If both plots still belong to the developer, I cannot assess this. If not: I still cannot understand where the legal claim should come from to remove the load-bearing capacity of someone else’s property without providing compensation. The one with the basement is exactly the one who needs the neighboring plot. The one without a basement can usually build his house without the neighbor’s consent – the other way around it becomes difficult without approval. We are glad that we sought legal advice back then – €10,000, which roughly matches the cost of our additional foundation, we have by far not spent for it. Our plot was also supposed to be excavated – at first, nothing was to be paid and later the offered measures were not sufficient for us or our experts. We did not lose in court. Of course, no general legal situation can be derived from this, but I would really be interested to know on what legal basis, in your opinion, a neighboring plot may be excavated (without compensating for the resulting damages) or where a claim to a basement should be anchored?
 

Bauexperte

2012-07-29 14:44:54
  • #6
Hello,


Then the situation would not be any different; it would only be clear in advance – since developers mostly sell the house and property together – that any additional foundation costs would be borne by the developer. However, in practice, this question does not arise, because a smart developer would have either offered exclusively with or without a basement; there would have been no mix – and if he had engaged in this thankless game anyway, then only with the described additional costs for the buyer.


If you would also read what I write – and I have invested quite a bit of time especially in this thread – your question would become unnecessary.

I have not written or implied anywhere that the property may be "excavated" without restoring the affected property to a buildable condition. From my answer on 07/27/12 to Musketier: "… The neighbor with a basement completely refills his basement according to the soil report – he is obliged to do so…."


I would like to know where you get this wisdom from? Toni “needs” the neighbor’s property too, or do you think the working room for the foundation of the concrete slab ends at the party wall?

The neighbor, i.e. the one with the basement, does not need Toni’s consent if he wants to build a basement. However, as described, he must refill the working space on Toni’s property. So if Toni wants to stick to the property and negotiates cleverly with the future neighbor, the working space around the neighbor’s basement (on Toni’s property) can be extended so far that Toni’s builder can set the stepped footing. In this way, both roof partners basically share at least the excavation on the party wall side; quite a saving on the necessary earthworks. If the site managers of the involved providers get along well, they “arrange” this in most cases in the most cost-effective way for their clients (builders).

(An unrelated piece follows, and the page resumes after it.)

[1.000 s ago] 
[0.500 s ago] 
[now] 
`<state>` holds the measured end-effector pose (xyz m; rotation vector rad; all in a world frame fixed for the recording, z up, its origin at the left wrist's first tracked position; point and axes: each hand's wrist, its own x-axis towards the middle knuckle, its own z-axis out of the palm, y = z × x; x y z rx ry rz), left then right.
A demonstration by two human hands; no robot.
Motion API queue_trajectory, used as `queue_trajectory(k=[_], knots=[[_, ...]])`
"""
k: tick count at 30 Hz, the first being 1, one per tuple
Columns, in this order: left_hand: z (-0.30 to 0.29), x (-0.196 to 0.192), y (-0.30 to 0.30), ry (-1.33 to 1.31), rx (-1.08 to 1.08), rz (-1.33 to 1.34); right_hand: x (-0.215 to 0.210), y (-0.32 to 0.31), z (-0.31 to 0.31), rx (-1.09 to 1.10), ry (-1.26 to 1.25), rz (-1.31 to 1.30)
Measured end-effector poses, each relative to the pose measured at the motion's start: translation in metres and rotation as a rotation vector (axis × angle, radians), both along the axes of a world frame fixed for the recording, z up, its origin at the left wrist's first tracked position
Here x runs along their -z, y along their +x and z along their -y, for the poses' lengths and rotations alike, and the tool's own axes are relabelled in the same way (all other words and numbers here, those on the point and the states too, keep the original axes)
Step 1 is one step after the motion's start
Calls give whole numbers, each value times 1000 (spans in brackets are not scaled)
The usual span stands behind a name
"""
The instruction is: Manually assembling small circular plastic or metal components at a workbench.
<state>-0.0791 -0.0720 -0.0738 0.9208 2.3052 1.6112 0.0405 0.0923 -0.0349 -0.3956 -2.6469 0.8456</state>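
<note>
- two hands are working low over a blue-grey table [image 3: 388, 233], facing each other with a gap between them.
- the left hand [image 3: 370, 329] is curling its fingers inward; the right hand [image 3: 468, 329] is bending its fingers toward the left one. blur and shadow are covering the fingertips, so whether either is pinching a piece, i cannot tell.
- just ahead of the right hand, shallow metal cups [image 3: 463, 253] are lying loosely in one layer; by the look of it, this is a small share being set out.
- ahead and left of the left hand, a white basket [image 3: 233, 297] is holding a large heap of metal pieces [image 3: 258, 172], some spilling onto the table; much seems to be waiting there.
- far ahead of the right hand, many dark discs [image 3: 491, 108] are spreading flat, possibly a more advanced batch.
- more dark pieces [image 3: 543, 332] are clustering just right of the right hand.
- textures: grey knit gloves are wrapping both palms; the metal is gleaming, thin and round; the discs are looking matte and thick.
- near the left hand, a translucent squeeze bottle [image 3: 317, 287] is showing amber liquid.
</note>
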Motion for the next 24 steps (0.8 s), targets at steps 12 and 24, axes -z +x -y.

Both applications for approval are still with the authority, so they have to agree; nothing else will the building authority or a specialized lawyer advise them. Currently, no one cares about a statement like: "I signed the contract first" – both parties want to build on an as yet undeveloped property equally. Then they have to reach an agreement on how this can be realized according to the state building regulations; ideally, they share the costs of the underpinning, in the worst case both undergo a lengthy legal dispute. The case would look completely different if Toni’s house were already under construction; then the neighbor would have to bear 100% of the costs of the stepping.


That all must have happened as you describe. Only – no generally valid case law can be derived from it. The reasons your neighbors – as I understand your statement – had to pay for the stepping could in my opinion be that they started building when you, for example, had already performed the foundation.

However, it is equally possible that you were “legally right” unjustly and your neighbor would have been granted the right in the next instance. The only thing that can really be said about court rulings is that a judgment is made.


In this context, I would be interested in how much money it cost you to obtain “right,” or what your actual savings were in the end, taking into account attorney and possibly court costs?